THE OLYMPUS false accounting scandal has turned the spotlight once again on directors’ duties. Olympus was an extreme example, but there are a number of situations that company directors face which could expose them to risk of personal liability for breach of their duties.
Three recent and very different cases offer a reminder of such duties and the views taken by the courts in enforcing them.
Towers v Premier Waste Management (July 2011)
In this case, Mr Towers, a director of Premier, borrowed machinery at no cost from Mr Ford, a customer of Premier, for a personal project. Towers did not disclose this private arrangement to the company. When this arrangement came to light, Premier claimed against Towers for breach of his duties to promote the best interests of Premier and not to make secret personal profits in relation to Premier’s business.
It was held that Towers had obtained a personal benefit by way of the free loan of equipment. It was considered irrelevant that Premier was not a party to the arrangement (Towers had not entered into it in the company’s name) and that Premier had not suffered a loss. The absence of any corrupt motive was also irrelevant. Towers was ordered to pay Premier the market rate of hiring the machinery (approximately £5,000 plus interest and the cost of the action).
This case shows the court’s strict approach in enforcing compliance by directors with their duties and its willingness to conclude that such a duty applies and has been breached.

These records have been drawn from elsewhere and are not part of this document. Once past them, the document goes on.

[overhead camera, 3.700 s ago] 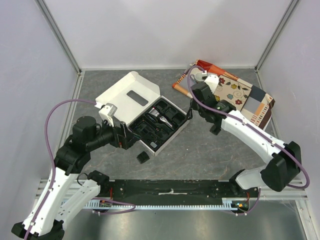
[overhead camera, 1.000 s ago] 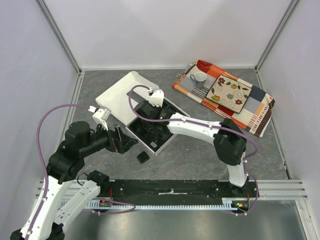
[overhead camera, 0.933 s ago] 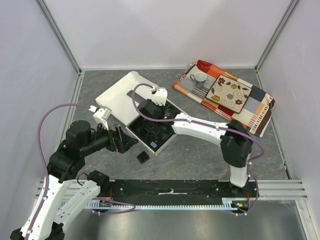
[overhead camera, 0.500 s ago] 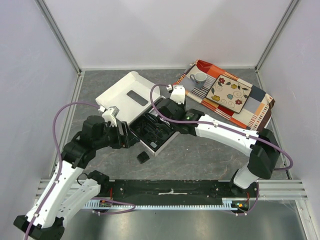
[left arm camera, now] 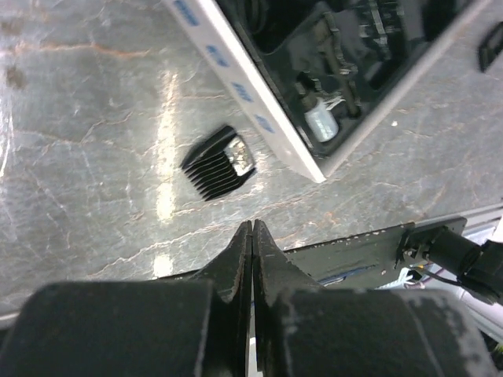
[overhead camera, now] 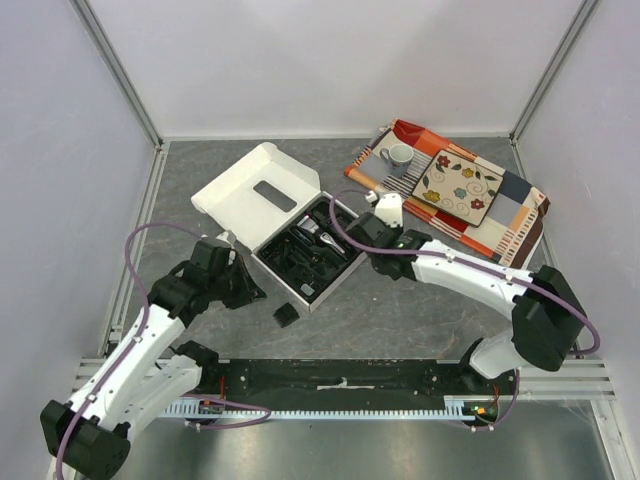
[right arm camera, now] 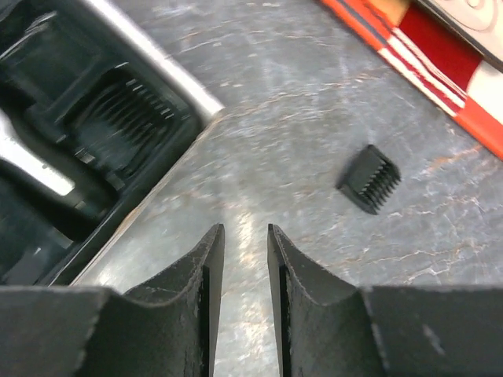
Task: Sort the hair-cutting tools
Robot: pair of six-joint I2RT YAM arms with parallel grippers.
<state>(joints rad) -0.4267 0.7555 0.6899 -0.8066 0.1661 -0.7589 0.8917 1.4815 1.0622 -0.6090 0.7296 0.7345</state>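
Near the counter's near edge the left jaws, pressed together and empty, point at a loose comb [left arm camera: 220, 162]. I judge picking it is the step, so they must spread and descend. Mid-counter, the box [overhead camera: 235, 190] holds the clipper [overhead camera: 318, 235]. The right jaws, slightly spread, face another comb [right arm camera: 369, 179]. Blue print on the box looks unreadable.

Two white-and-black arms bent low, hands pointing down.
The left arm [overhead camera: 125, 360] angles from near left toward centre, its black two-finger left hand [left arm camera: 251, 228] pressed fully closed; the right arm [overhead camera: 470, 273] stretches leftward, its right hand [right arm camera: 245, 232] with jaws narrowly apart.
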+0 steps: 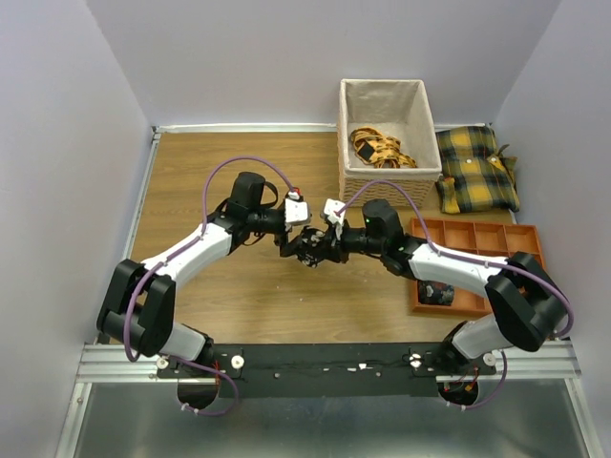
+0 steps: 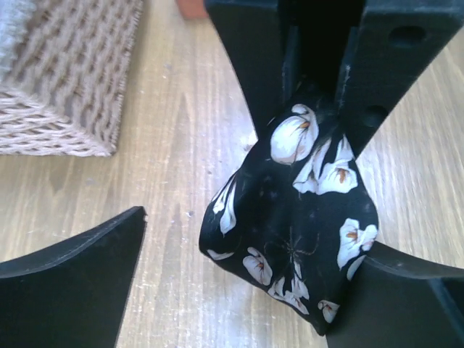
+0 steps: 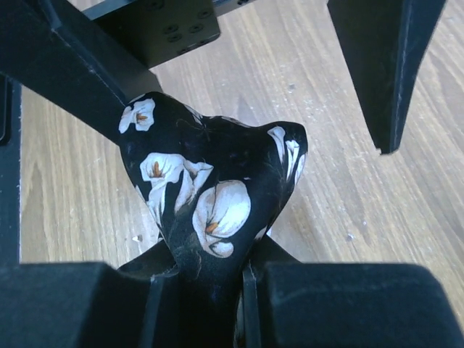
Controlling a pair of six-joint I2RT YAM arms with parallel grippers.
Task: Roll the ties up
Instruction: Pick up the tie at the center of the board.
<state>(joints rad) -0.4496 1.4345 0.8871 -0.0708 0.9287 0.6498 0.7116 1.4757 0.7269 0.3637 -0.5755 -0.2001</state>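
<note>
- Where the overhead view gives only a dark clump between the 2 wrists, mid-way across the wooden table (image 1: 248, 315), both wrist cameras show it as a tie (image 3: 210, 188): soft black fabric printed with white lilies, bunched into a plump coil.
- Only the overhead view takes in the orange compartment tray (image 1: 477, 234), the yellow-and-black plaid cushions (image 1: 475, 167) and the inside of the woven basket (image 1: 344, 134), which holds yellow patterned strips.
- At the coil's narrow end, the right gripper (image 3: 210, 264) pinches the fabric between its closed-in fingers.
- Facing it, the left gripper (image 2: 254, 239) stands spread wide, its 2 fingers flanking the coil; 1 touches the fabric, the other stays apart.
</note>
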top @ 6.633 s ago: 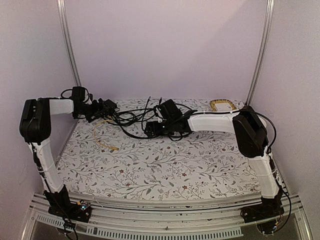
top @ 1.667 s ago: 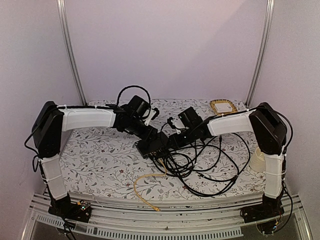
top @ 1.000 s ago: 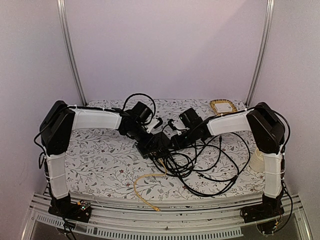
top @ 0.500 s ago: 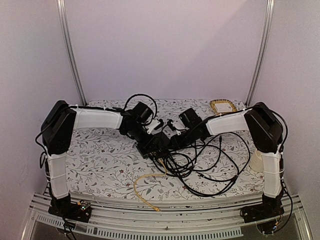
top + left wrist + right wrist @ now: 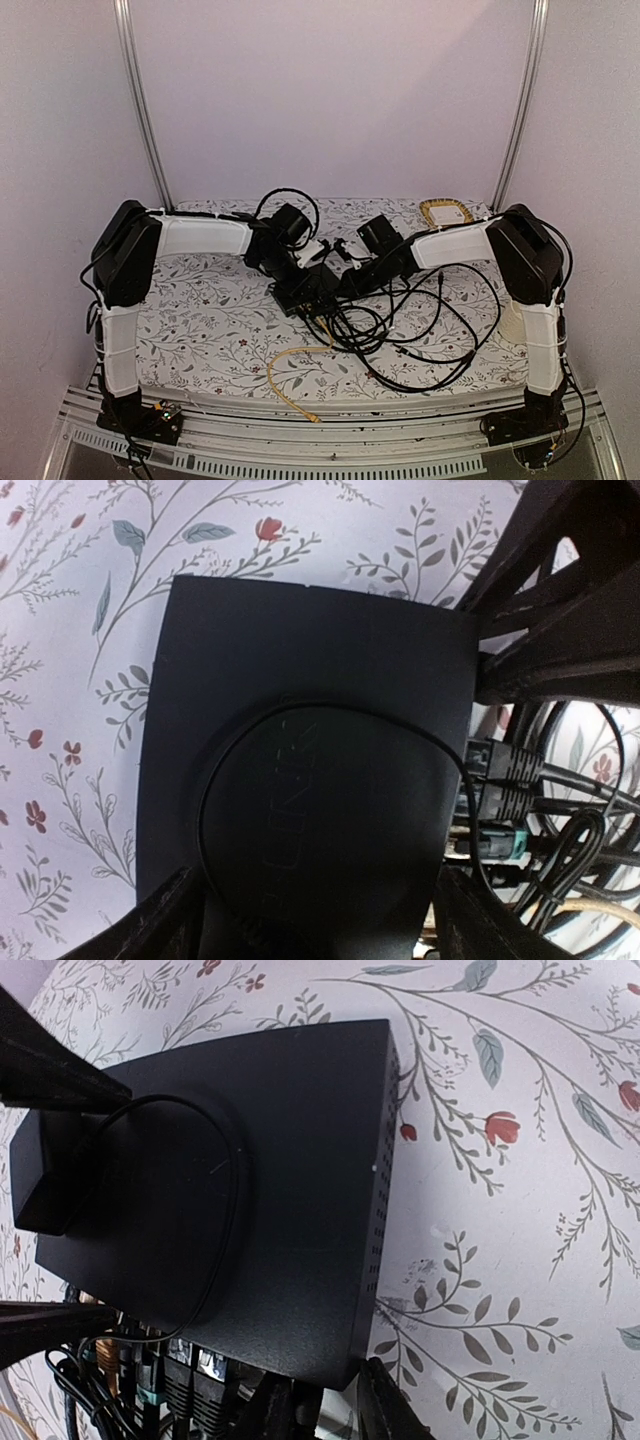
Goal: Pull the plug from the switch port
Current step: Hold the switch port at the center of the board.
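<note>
The switch (image 5: 298, 293) is a flat black box in the middle of the table, with black cables plugged into its near edge. It fills the left wrist view as the switch (image 5: 300, 730), with several plugs (image 5: 500, 770) along its right edge. My left gripper (image 5: 325, 925) is open, one finger at each long side of the box. In the right wrist view the switch (image 5: 290, 1160) shows plugs (image 5: 200, 1385) at its bottom edge. My right gripper (image 5: 330, 1410) sits at the port-side corner, jaws narrowly apart with a dark plug-like block between them. Contact is unclear.
A tangle of black cables (image 5: 400, 330) spreads from the switch toward the front right. A yellow cable (image 5: 290, 375) lies near the front edge. A small white box in a wicker tray (image 5: 447, 213) is at the back right, and a pale cup (image 5: 515, 320) stands by the right arm.
My left arm has swung further right, bringing its gripper over the switch. The right gripper's jaws have narrowed at the port-side corner. The switch has stayed in place.
</note>
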You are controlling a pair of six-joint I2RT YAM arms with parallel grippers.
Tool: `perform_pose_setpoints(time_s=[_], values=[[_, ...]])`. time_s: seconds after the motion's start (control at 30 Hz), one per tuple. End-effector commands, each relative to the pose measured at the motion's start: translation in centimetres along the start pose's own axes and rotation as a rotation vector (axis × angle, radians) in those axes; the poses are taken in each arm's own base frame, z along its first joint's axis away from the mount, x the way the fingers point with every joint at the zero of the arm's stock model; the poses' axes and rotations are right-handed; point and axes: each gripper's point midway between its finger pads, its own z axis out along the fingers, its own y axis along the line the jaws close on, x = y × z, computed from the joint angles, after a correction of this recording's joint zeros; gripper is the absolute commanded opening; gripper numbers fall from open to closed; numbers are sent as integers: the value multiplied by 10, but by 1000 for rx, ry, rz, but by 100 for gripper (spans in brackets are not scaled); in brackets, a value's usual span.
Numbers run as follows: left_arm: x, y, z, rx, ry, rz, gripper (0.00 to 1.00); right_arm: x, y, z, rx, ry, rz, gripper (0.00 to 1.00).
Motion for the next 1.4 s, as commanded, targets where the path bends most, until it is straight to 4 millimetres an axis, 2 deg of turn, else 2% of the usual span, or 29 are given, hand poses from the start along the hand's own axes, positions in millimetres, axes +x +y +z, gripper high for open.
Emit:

Kleanthous v Paphitis & Others (October 2011)
A case with much larger sums involved is a perfect illustration of the principle that disclosure to the rest of the board and approval of the conflict will go a long way to protecting directors from breaching their duties. Mr Paphitis was a director and shareholder of Ryman Group. In early 1998 Ryman considered the acquisition of La Senza, but it decided against the purchase for various reasons. Paphitis and a number of his co-directors decided to buy La Senza using an off the shelf company, aided by loans and other assistance from Ryman. Ryman’s board approved these arrangements.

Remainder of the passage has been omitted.